About this task> Transcribe the data exactly. Leave nothing out.
---------- Information
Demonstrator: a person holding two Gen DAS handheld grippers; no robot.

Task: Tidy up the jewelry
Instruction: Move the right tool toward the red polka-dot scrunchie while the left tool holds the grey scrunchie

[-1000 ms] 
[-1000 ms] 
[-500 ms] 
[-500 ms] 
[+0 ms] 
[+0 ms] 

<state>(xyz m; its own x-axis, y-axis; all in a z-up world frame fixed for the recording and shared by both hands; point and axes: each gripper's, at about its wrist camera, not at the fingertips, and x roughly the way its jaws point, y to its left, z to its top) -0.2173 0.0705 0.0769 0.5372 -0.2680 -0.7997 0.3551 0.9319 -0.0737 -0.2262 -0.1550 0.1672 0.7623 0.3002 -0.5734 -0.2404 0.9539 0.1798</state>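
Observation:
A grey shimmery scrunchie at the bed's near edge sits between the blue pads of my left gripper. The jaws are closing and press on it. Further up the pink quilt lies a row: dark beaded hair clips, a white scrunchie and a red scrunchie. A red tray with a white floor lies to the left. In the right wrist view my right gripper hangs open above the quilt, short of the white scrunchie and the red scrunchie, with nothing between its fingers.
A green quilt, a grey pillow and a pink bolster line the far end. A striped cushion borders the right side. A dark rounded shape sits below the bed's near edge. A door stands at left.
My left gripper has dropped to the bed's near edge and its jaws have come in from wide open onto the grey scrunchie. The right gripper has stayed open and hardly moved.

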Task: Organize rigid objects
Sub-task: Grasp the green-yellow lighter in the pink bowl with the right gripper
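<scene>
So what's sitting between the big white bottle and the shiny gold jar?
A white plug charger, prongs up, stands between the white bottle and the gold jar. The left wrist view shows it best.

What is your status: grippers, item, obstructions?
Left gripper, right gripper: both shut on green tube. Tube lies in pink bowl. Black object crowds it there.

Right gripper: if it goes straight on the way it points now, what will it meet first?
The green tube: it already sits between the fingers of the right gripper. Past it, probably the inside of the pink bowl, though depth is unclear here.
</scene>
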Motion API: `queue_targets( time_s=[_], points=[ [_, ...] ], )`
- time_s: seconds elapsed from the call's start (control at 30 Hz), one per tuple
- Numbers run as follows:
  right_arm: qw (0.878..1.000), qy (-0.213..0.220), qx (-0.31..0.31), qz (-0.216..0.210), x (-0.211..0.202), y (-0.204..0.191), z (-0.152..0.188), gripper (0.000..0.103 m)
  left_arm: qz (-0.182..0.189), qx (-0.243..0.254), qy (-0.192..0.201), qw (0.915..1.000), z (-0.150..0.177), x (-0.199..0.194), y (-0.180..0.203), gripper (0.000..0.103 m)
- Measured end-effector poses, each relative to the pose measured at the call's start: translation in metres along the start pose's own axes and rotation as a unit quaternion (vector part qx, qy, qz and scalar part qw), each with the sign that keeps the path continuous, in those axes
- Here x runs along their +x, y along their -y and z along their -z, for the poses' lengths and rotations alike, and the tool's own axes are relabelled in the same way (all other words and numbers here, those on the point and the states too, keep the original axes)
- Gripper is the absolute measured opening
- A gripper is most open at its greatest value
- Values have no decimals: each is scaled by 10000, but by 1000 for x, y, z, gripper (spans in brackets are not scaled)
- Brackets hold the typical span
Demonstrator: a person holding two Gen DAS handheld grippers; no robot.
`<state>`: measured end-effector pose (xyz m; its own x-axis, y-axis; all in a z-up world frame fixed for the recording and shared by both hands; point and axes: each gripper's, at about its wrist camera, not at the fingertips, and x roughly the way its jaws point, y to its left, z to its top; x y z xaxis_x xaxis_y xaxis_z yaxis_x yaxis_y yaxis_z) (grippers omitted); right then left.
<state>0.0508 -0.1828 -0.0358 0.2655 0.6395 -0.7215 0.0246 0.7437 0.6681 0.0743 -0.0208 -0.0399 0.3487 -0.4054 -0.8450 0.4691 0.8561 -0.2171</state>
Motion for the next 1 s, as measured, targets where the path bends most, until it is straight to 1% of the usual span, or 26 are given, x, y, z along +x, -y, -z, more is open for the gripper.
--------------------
Final answer>
Demonstrator: a person holding two Gen DAS handheld grippers; no robot.

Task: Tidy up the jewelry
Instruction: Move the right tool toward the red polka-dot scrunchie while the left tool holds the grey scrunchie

[-1000 ms] 
[-1000 ms] 
[-500 ms] 
[-500 ms] 
[+0 ms] 
[+0 ms] 

<state>(xyz m; its own x-axis, y-axis; all in a z-up world frame fixed for the recording and shared by both hands; point and axes: each gripper's, at about its wrist camera, not at the fingertips, and x roughly the way its jaws point, y to its left, z to its top) -0.2173 0.0705 0.0769 0.5372 -0.2680 -0.7997 0.3551 0.9319 -0.0737 -0.2262 -0.1550 0.1672 0.7623 0.3002 -0.5734 -0.2404 0.9539 0.1798</state>
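Observation:
A grey shimmery scrunchie at the bed's near edge sits between the blue pads of my left gripper. The jaws are closing and press on it. Further up the pink quilt lies a row: dark beaded hair clips, a white scrunchie and a red scrunchie. A red tray with a white floor lies to the left. In the right wrist view my right gripper hangs open above the quilt, short of the white scrunchie and the red scrunchie, with nothing between its fingers.
A green quilt, a grey pillow and a pink bolster line the far end. A striped cushion borders the right side. A dark rounded shape sits below the bed's near edge. A door stands at left.
My left gripper has dropped to the bed's near edge and its jaws have come in from wide open onto the grey scrunchie. The right gripper has stayed open and hardly moved.
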
Task: Organize rigid objects
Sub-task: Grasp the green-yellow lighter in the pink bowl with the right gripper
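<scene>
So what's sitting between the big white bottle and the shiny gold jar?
A white plug charger, prongs up, stands between the white bottle and the gold jar. The left wrist view shows it best.

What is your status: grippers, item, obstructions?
Left gripper, right gripper: both shut on green tube. Tube lies in pink bowl. Black object crowds it there.

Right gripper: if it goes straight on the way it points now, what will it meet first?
The green tube: it already sits between the fingers of the right gripper. Past it, probably the inside of the pink bowl, though depth is unclear here.
</scene>
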Motion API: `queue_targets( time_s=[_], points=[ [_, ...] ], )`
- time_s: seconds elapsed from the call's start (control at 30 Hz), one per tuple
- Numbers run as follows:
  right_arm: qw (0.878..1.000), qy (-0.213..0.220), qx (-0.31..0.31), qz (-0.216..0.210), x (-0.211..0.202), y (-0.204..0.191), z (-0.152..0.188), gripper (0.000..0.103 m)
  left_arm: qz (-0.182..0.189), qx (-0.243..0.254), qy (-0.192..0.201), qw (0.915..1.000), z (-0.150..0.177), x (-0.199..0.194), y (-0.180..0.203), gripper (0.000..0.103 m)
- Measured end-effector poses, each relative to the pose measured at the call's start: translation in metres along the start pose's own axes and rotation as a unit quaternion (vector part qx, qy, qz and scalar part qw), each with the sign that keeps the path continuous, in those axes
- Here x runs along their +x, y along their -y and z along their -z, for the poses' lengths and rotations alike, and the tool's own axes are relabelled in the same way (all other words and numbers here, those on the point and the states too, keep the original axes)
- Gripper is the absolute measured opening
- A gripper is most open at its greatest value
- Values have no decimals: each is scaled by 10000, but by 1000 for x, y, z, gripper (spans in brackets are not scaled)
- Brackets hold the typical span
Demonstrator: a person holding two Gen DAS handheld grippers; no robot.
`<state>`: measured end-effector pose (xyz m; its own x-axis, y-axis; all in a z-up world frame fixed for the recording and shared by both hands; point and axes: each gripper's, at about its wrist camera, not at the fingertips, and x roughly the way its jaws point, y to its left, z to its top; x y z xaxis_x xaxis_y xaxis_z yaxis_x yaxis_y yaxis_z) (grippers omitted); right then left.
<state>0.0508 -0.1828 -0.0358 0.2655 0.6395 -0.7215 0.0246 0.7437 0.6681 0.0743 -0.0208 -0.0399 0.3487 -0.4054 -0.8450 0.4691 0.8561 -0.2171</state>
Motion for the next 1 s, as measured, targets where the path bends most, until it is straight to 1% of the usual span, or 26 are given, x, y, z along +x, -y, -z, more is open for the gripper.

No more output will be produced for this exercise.